Once the lighttpd server is started, OCCI petitions using HTTPS uris can be directed to https://cloudserver.org:8443, that will then be unencrypted, passed to localhost, port 4567, satisfied (hopefully), encrypted again and then passed back to the client.

Defining Compute types

You can define as many Compute types as you want, just:

CPU    = 1
MEMORY = 1024

OS = [ kernel     = /vmlinuz,
       initrd     = /initrd.img,
       root       = sda1,
       kernel_cmd = "ro xencons=tty console=tty1"]

:!: The templates are processed by the OCCI service to include specific data for the instance, you should not need to modify the <%= … %> compounds inside the common.erb file.

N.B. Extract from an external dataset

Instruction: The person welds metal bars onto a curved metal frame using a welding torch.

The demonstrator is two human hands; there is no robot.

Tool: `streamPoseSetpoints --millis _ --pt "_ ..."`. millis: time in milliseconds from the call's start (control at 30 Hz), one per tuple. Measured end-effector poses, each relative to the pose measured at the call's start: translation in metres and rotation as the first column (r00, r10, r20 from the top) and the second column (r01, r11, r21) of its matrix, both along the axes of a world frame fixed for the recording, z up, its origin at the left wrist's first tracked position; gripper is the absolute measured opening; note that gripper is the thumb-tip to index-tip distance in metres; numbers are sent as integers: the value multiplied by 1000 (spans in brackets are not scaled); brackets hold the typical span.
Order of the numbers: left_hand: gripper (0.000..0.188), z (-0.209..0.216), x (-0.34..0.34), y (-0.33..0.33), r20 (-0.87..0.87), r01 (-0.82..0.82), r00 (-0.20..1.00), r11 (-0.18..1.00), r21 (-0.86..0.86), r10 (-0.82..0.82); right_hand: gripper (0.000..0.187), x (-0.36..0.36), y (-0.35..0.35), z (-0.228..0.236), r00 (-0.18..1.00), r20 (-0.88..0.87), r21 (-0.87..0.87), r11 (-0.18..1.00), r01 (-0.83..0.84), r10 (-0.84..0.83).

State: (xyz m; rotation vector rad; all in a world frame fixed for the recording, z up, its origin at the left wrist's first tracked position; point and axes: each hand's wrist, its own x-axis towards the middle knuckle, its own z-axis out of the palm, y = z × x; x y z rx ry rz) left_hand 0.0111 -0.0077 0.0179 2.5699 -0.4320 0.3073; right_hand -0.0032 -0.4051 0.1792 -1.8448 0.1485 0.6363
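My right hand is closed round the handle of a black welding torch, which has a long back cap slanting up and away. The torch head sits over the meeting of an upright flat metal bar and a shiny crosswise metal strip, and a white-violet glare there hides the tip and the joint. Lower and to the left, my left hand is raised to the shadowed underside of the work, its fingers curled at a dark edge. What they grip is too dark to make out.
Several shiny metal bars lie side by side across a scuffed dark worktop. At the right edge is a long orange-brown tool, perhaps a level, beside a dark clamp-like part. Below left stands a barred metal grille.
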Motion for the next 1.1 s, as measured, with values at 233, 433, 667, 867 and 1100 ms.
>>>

Starting the Cloud Service

To start the OCCI service just issue the following command <xterm> occi-server start </xterm> You can find the OCCI server log file in $ONE_LOCATION/var/occi-server.log if OpenNebula has been installed in standalone, or in /var/log/one/occi-server.log if installed in system-wide.

To stop the OCCI service: <xterm> occi-server stop </xterm>

Cloud Users

The cloud users have to be created in the OpenNebula system by oneadmin using the oneuser utility. Once a user is registered in the system, using the same procedure as to create private cloud users, they can start using the system. The users will authenticate using the HTTP basic authentication with user-ID their OpenNebula's username and password their OpenNebula's password.